Vladimir Makovsky - Visiting the poor (Quelle: Wikipaintings)

Auf der Gläubigerversammlung der FDP hat der neue Insolvenzverwalter Christian Lindner für den Sanierungsplan geworben: Obwohl mit dem Verlust der bisherigen Vertriebsmöglichkeiten die FDP deutlich an Marktanteilen verloren hat, sei das politische Kapital noch nicht aufgebraucht.

Bisher zeigten sich die Gläubiger noch skeptisch, eine rechte Begeisterung wollte für die insolvente FDP nicht aufkommen, auch wenn die Anwesenden wohlwollend applaudierten. Die optimistischen Prognosen einer Kapitalerhöhung an den Meinungsbörsen konnten nicht alle überzeugen. Dennoch sei dies keine Bankrotterklärung, hieß es dabei immer wieder von einigen Gläubigern, die sich gegenseitig Mut zusprachen. Vielfach hatten Gläubiger bis zuletzt mit Privatmitteln in die FDP investiert. Ein Bankrott würde für sie den Totalverlust und mögliche Zwangsräumungen aus der politischen Heimat bedeuten.

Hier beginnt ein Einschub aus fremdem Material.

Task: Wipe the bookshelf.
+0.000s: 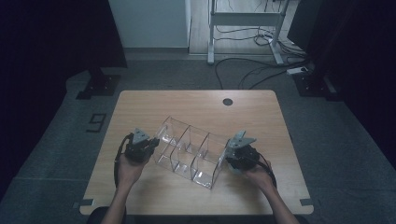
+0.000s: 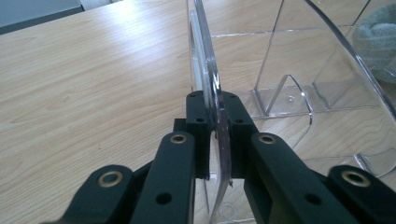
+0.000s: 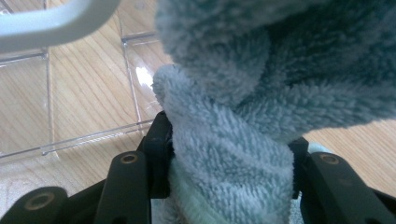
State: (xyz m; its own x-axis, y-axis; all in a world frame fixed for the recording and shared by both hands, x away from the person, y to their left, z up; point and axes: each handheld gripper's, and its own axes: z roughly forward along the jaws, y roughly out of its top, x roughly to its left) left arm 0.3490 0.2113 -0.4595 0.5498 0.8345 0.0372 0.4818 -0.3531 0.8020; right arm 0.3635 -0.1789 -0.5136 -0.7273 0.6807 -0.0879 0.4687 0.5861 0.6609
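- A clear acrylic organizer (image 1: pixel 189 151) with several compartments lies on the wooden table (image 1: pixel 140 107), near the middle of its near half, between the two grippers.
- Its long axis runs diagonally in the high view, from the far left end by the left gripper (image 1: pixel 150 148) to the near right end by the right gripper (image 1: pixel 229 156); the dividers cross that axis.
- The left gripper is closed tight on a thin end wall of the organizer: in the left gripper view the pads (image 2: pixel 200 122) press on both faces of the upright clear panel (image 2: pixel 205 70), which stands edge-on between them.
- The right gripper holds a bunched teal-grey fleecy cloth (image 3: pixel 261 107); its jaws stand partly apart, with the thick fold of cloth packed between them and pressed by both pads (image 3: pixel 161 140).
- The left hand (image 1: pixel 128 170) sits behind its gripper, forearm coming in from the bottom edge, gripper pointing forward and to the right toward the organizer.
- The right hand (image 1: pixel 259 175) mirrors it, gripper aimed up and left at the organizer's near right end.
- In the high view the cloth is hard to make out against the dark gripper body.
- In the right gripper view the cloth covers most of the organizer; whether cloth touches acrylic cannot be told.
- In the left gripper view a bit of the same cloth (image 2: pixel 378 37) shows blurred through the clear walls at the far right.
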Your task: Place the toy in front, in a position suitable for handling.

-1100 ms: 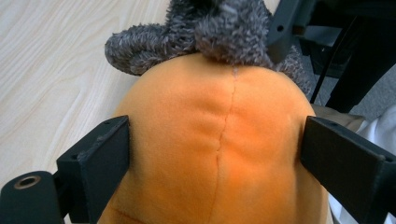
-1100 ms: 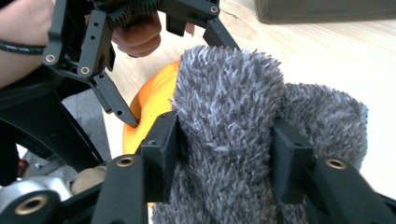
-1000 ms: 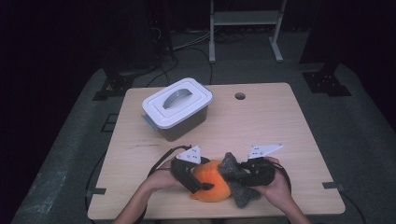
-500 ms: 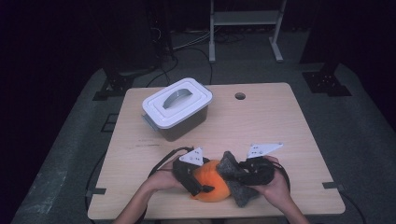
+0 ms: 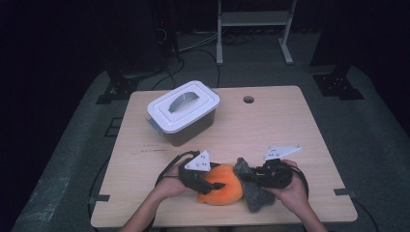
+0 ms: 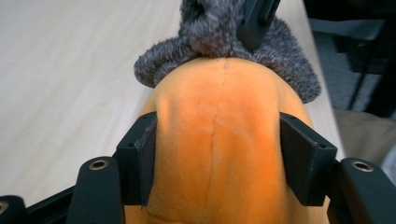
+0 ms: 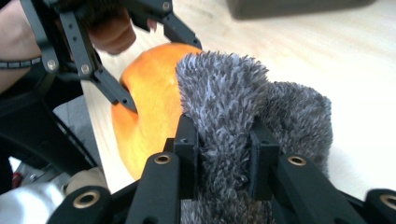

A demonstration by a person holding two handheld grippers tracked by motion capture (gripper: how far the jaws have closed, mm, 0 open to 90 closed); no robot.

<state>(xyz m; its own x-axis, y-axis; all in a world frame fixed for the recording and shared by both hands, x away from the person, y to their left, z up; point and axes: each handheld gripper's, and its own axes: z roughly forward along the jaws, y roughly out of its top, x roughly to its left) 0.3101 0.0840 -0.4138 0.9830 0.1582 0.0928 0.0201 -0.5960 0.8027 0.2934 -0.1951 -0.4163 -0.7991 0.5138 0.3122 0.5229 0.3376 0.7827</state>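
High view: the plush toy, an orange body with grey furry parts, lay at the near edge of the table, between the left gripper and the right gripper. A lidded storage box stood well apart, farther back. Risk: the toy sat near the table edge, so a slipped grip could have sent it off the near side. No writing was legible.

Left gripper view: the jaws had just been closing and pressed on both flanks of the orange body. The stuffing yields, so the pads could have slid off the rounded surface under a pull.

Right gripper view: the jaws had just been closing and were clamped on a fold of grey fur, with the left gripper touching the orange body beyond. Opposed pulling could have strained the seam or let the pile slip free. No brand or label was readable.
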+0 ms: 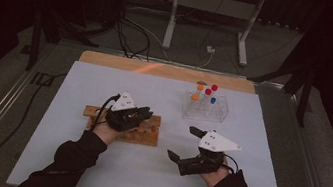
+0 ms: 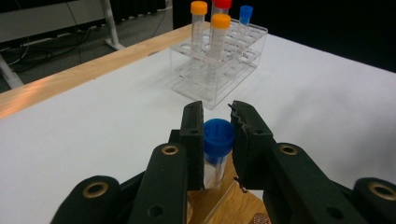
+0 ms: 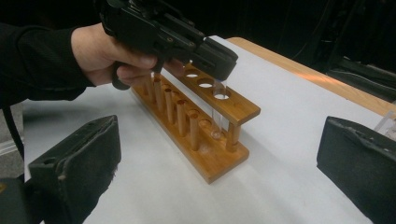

An die Bedeutung der FDP als ehemaliger Deutscher Marktführer in kapitalistischer Rhetorik wollte auf jeden Fall niemand mehr erinnern. Bestellte Imagekampagnen deuten auf den Versuch hin neue Zielgruppen zu erschliessen. Ob sich dies bis zum Abschluß des Fiskaljahres ein bemerkbares Ergebnis haben wird, muß allerdings offenbleiben.

Die Börsen reagierten verhalten auf die Ankündigungen. Die Ratingagenturen attestierten FDP-Anlagen weiterhin Ramschniveau.